Agnes Matope

Statistician/Mathematical Biologist

I hold a Master’s degree in biostatistics with distinction (University Hasselt, Belgium (2015-2017)) and a Bachelor of Science degree (University of Malawi, Chancellor College (2013), a major in Statistics and Mathematics). During this period, I have been highly involved in project research work and data analysis from different therapeutic areas. I am well versed in clinical trials and health research with specialisation in longitudinal data analysis, multi-level/clustered data analysis, survival data analysis and dose response modelling. Through my MSc. thesis titled: Robust Methods in Dose Response Analysis I have developed skills in analysing dose-response data considering the order restrictions in the dose-response modelling relationship. This involved fitting isotonic/antitonic regression models for simple order alternative trends and unimodal partial order alternatives also known as umbrella profiles for the non-monotone profiles. Estimation was conducted using both the median and mean fit estimates. On the other hand, classification of compounds to different dose-response relationship trends was conducted using the two-stage Order Restricted Information Criterion Clustering algorithm (ORICC). Inference was conducted using the Likelihood Ratio Test (LRT) based on permutations tests using the median and mean fit as well as, Multiple Contrasts Tests (MCT). Outliers were detected using a t-test with a bonferroni adjustment procedure based on the studentized deleted residuals from a one-way Analysis of Variance (ANOVA) model that was fitted for each compound as well as, graphical techniques (scatter plots).
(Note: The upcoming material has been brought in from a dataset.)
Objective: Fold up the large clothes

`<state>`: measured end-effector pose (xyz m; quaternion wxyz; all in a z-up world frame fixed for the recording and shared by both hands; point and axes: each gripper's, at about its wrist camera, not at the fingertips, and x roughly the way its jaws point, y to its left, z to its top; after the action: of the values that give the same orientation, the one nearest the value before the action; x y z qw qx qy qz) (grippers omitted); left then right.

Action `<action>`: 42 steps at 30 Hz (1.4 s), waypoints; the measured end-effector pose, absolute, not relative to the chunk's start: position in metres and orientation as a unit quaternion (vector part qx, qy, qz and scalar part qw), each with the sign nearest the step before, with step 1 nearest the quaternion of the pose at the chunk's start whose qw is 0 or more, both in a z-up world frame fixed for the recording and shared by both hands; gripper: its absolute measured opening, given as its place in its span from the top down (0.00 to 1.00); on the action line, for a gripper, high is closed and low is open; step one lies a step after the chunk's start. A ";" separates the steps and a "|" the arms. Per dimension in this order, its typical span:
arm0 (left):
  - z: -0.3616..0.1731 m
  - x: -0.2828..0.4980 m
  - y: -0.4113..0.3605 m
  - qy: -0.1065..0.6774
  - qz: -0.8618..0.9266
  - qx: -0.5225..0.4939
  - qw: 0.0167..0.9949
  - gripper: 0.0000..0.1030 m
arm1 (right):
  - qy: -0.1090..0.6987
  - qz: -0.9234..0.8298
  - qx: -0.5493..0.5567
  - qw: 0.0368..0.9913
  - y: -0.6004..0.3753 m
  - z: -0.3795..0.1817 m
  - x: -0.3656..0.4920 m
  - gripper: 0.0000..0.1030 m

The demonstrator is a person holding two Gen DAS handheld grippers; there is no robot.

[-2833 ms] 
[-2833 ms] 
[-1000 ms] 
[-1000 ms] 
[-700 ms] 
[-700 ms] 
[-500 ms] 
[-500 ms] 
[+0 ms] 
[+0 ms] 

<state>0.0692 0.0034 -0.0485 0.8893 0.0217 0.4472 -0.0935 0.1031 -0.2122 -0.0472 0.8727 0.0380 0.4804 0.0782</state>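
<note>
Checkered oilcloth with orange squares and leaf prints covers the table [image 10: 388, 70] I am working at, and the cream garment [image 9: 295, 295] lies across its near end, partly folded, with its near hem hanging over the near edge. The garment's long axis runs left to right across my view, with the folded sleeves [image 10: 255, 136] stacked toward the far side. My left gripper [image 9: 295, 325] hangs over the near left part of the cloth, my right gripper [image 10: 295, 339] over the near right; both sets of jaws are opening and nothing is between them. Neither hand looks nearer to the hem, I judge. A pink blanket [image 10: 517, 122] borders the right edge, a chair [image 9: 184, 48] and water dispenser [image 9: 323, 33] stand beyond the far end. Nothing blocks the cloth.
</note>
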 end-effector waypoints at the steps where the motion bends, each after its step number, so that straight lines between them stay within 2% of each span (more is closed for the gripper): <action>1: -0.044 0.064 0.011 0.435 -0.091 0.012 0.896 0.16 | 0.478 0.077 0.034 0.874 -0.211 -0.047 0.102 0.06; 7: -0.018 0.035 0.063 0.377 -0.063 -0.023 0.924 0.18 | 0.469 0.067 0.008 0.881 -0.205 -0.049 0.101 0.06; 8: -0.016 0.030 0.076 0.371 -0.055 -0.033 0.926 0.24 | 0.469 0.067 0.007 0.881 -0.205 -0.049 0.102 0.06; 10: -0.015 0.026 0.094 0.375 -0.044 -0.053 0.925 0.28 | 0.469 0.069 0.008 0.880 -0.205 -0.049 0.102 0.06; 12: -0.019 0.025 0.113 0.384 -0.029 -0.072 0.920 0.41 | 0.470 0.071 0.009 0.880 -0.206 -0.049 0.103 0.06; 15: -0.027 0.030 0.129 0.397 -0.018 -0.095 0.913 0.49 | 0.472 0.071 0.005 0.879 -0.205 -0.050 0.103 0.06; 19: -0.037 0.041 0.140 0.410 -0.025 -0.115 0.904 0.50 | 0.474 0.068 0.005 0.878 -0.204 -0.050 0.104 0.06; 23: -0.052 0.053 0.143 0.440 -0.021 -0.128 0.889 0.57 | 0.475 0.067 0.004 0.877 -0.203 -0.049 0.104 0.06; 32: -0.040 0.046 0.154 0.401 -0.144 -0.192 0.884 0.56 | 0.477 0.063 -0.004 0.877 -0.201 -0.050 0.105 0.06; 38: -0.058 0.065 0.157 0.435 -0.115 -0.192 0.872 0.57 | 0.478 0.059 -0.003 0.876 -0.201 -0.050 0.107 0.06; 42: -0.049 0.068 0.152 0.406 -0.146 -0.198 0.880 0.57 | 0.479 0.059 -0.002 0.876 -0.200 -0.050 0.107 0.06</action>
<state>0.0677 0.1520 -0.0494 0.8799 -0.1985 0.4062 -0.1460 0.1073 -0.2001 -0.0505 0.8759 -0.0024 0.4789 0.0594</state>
Primary software used were R and SAS.

I am well versed in advanced data modelling using the following statistical software: SAS, Stata, SPSS, R-package, WINBUGS/OPENBUGS, Latex for writing pdf documents and Microsoft Office Applications (Word, Excel, PowerPoint, Publisher, Outlook).


Medical statistics: I have experience in employing the different statistical methods to medicine and health/clinical sciences which involves designing and analysing of medical research studies. I have experience in fitting statistical models using linear models for continuous response using Analysis of Variance (ANOVA) and Regression; multi-category logit models using the continuation-ratio logit model, proportional odds model, cumulative logit models and adjacent-category logit models for ordinal response data; Poisson regression models for count data and logistic regression models for binary data. I am also well versed in fitting nonlinear models and models for repeated measurements. In addition, I have experience in conducting Bayesian modelling for linear and non-linear models, and conducting inference using bootstrap (parametric, semi-parametric and non-parametric) and permutations tests.

Models for longitudinal/multi-level/clustered data: I am well versed in analysing longitudinal or clustered data using finite mixture models, and linear and non-linear mixed models for a continuous response and Genialized Linear Mixed Models (GLMM) and Generalized Estimating Equations (GEE) for a categorical response. I also have experience in conducting the analysis in the presence of missing data using Weighted GEE and Multiple Imputation as well as, doing a sensitivity analysis.

Models for Survival data analysis: I am well knowledgeable in analysing univariable time to event data using the Kaplan-Meier estimator, fitting multivariable time-to-event regression models using Cox Proportional Hazard models and Accelerated Failure Time (AFT) models as well as, fitting frailty models for correlated survival data. I also have experience in Bayesian analysis for time-time-event using the frailty model.